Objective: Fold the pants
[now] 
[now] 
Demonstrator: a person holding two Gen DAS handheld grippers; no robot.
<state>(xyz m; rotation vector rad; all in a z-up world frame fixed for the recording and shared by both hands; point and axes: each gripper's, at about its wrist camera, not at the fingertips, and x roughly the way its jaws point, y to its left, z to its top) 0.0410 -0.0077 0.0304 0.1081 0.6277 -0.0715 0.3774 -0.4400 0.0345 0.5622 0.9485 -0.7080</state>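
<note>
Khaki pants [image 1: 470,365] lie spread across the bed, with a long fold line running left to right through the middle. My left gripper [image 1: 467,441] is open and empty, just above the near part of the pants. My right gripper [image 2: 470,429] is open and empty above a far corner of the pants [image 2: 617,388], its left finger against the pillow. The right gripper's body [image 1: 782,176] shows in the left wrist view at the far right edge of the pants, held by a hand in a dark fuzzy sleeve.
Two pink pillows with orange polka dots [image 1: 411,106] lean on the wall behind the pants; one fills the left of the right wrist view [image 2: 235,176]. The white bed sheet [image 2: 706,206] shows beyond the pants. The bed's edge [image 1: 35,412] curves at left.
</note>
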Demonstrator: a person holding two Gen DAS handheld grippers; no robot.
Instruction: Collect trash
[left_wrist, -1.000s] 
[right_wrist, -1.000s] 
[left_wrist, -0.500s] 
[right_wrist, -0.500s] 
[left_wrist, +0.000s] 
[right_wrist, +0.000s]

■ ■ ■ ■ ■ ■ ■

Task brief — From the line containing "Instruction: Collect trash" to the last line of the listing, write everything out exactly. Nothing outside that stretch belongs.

Solved exercise —
Instruction: Collect trash
[left_wrist, -1.000s] 
[right_wrist, -1.000s] 
[left_wrist, -0.500s] 
[right_wrist, -0.500s] 
[left_wrist, +0.000s] 
[right_wrist, +0.000s]

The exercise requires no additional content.